## Raw data
= = = =
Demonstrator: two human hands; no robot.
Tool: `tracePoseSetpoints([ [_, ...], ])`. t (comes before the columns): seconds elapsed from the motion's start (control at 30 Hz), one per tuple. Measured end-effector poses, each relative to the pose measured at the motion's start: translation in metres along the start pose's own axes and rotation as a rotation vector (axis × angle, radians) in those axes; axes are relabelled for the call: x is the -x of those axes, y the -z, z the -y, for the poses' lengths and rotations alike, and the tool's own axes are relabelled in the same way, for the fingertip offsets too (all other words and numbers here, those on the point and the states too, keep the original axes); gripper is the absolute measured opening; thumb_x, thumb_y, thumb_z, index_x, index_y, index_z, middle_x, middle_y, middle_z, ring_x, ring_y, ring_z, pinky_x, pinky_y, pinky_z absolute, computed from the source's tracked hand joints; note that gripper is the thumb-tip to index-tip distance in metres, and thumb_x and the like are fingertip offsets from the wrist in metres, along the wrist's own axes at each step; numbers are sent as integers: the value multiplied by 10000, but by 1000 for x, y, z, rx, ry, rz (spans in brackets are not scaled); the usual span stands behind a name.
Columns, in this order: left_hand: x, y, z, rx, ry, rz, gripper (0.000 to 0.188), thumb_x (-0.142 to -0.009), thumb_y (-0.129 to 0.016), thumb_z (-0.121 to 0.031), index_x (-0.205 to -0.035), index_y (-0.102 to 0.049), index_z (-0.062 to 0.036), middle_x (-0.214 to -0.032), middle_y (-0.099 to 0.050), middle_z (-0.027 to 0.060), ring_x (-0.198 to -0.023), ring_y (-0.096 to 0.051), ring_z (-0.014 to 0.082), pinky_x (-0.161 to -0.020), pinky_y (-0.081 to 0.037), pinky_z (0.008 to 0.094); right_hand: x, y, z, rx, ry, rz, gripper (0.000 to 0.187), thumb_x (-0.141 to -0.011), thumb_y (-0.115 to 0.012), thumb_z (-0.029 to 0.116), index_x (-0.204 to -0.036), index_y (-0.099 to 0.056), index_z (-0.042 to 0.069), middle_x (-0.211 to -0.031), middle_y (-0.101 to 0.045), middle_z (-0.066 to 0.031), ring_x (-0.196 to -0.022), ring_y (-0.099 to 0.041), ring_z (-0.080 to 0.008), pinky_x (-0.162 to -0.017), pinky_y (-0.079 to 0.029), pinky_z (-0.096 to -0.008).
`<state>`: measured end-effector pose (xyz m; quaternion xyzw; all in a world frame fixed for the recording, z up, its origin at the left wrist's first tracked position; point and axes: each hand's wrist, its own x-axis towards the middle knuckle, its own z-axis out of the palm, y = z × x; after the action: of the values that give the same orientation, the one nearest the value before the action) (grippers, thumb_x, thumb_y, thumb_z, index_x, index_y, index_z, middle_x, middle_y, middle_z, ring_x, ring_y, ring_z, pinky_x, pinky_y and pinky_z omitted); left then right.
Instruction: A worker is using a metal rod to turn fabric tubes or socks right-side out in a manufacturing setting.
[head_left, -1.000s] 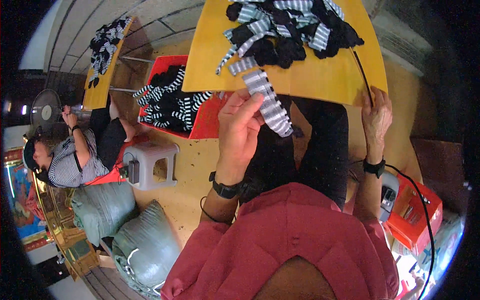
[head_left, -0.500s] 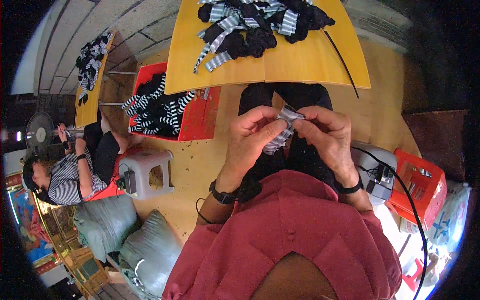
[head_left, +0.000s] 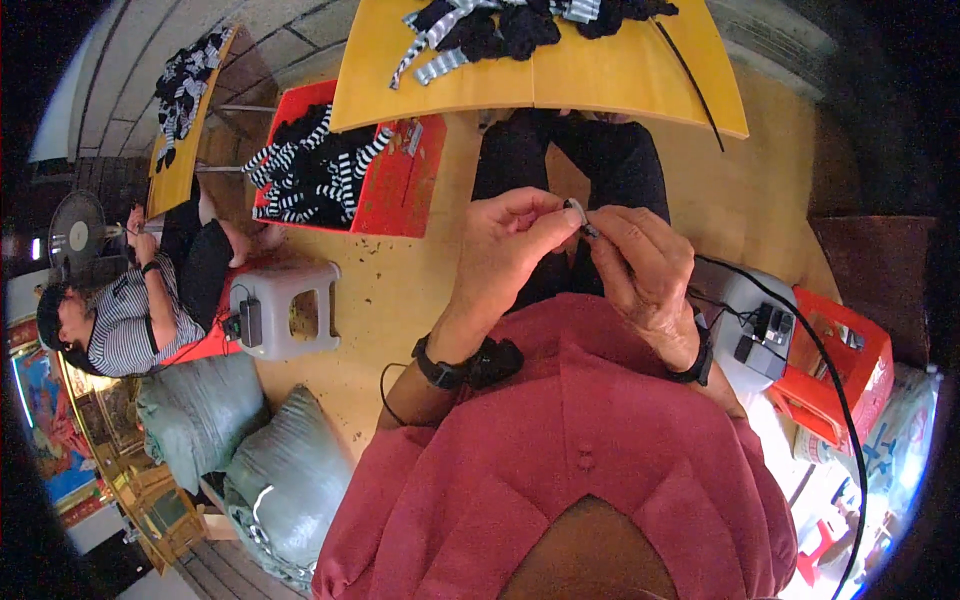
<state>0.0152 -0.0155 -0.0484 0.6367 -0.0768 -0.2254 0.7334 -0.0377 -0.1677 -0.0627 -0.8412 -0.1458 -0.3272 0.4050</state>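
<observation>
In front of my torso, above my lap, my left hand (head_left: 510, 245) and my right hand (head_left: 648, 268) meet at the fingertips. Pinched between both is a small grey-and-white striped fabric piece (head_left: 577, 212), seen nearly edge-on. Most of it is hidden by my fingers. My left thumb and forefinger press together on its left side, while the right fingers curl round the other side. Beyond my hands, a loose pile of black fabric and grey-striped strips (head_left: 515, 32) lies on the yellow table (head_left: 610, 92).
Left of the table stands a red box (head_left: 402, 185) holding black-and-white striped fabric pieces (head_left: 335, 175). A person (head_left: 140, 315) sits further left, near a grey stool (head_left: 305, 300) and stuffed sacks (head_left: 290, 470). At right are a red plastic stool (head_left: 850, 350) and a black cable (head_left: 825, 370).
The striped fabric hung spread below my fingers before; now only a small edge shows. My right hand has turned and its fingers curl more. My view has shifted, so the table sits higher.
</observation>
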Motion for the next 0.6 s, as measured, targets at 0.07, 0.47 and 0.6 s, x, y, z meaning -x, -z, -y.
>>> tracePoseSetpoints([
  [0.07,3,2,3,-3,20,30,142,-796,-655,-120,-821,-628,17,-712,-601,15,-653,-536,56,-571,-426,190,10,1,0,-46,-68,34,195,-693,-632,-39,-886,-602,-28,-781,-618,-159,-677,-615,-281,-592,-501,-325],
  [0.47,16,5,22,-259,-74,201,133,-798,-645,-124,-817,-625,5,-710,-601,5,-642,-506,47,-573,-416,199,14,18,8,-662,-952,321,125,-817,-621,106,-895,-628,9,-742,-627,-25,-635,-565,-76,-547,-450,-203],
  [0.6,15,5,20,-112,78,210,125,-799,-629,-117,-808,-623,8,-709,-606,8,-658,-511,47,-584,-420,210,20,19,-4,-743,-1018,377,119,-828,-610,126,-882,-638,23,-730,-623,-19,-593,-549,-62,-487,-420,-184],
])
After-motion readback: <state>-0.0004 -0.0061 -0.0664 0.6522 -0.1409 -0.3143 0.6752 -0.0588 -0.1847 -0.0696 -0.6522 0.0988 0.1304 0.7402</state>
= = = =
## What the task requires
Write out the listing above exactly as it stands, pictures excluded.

## Response to this task
Demonstrator: two human hands; no robot.
Tool: `tracePoseSetpoints([ [_, ...], ])`. t (comes before the columns): seconds elapsed from the motion's start (control at 30 Hz), one per tuple. Measured end-effector poses, each relative to the pose measured at the motion's start: translation in metres along the start pose's own axes and rotation as a rotation vector (axis × angle, radians) in those axes; axes are relabelled for the call: x is the -x of those axes, y the -z, z the -y, for the poses' lengths and rotations alike, and the tool's own axes are relabelled in the same way, for the fingertip offsets too (all other words and numbers here, those on the point and the states too, keep the original axes); gripper is the absolute measured opening; thumb_x, thumb_y, thumb_z, index_x, index_y, index_z, middle_x, middle_y, middle_z, ring_x, ring_y, ring_z, pinky_x, pinky_y, pinky_z absolute, computed from the source's tracked hand joints; note that gripper is the thumb-tip to index-tip distance in metres, and thumb_x and the like are fingertip offsets from the wrist in metres, along the wrist's own axes at each step; numbers are sent as integers: the value multiplied by 10000, but by 1000 for x, y, z, rx, ry, rz (spans in brackets are not scaled); the usual span stands behind a name.
Columns, in this order: left_hand: x, y, z, rx, ry, rz, gripper (0.000 to 0.188), thumb_x (-0.142 to -0.009), thumb_y (-0.129 to 0.016), thumb_z (-0.121 to 0.031), index_x (-0.205 to -0.035), index_y (-0.102 to 0.049), index_z (-0.062 to 0.036), middle_x (-0.214 to -0.032), middle_y (-0.099 to 0.050), middle_z (-0.027 to 0.060), ring_x (-0.198 to -0.023), ring_y (-0.096 to 0.051), ring_z (-0.014 to 0.082), pinky_x (-0.161 to -0.020), pinky_y (-0.081 to 0.037), pinky_z (0.008 to 0.094); right_hand: x, y, z, rx, ry, rz, gripper (0.000 to 0.187), thumb_x (-0.141 to -0.011), thumb_y (-0.115 to 0.012), thumb_z (-0.029 to 0.116), index_x (-0.204 to -0.036), index_y (-0.099 to 0.056), index_z (-0.042 to 0.069), middle_x (-0.211 to -0.031), middle_y (-0.101 to 0.045), middle_z (-0.066 to 0.031), ring_x (-0.196 to -0.022), ring_y (-0.099 to 0.041), ring_z (-0.080 to 0.008), pinky_x (-0.162 to -0.017), pinky_y (-0.079 to 0.029), pinky_z (-0.096 to -0.008).
`<state>`: measured end-effector pose (xyz m; quaternion xyzw; all in a world frame fixed for the recording, z up, its origin at the left wrist's first tracked position; point and axes: each hand's wrist, its own x-axis towards the middle knuckle, its own z-axis out of the palm, y = z × x; after the action: of the values that give the same orientation, the one nearest the value before the action) (grippers, thumb_x, thumb_y, thumb_z, index_x, index_y, index_z, middle_x, middle_y, middle_z, ring_x, ring_y, ring_z, pinky_x, pinky_y and pinky_z omitted); left then right.
Instruction: A worker is using a metal rod to turn fabric tubes or socks right-side out in a manufacturing setting.
[head_left, -1.000s] 
[head_left, -0.500s] 
[head_left, +0.000s] 
<state>0.0152 -0.0155 -0.0484 0.6367 -0.0768 -0.2254 0.7334 -0.0377 -0.1677 -0.0627 -0.8412 -0.1458 -0.3272 0.4050</state>
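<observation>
In front of my torso, above my lap, my left hand (head_left: 510, 245) and my right hand (head_left: 648, 268) meet at the fingertips. Pinched between both is a small grey-and-white striped fabric piece (head_left: 577, 212), seen nearly edge-on. Most of it is hidden by my fingers. My left thumb and forefinger press together on its left side, while the right fingers curl round the other side. Beyond my hands, a loose pile of black fabric and grey-striped strips (head_left: 515, 32) lies on the yellow table (head_left: 610, 92).
Left of the table stands a red box (head_left: 402, 185) holding black-and-white striped fabric pieces (head_left: 335, 175). A person (head_left: 140, 315) sits further left, near a grey stool (head_left: 305, 300) and stuffed sacks (head_left: 290, 470). At right are a red plastic stool (head_left: 850, 350) and a black cable (head_left: 825, 370).
The striped fabric hung spread below my fingers before; now only a small edge shows. My right hand has turned and its fingers curl more. My view has shifted, so the table sits higher.
</observation>
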Motion for the next 0.6 s, as measured, targets at 0.07, 0.47 and 0.6 s, x, y, z meaning -x, -z, -y.
>>> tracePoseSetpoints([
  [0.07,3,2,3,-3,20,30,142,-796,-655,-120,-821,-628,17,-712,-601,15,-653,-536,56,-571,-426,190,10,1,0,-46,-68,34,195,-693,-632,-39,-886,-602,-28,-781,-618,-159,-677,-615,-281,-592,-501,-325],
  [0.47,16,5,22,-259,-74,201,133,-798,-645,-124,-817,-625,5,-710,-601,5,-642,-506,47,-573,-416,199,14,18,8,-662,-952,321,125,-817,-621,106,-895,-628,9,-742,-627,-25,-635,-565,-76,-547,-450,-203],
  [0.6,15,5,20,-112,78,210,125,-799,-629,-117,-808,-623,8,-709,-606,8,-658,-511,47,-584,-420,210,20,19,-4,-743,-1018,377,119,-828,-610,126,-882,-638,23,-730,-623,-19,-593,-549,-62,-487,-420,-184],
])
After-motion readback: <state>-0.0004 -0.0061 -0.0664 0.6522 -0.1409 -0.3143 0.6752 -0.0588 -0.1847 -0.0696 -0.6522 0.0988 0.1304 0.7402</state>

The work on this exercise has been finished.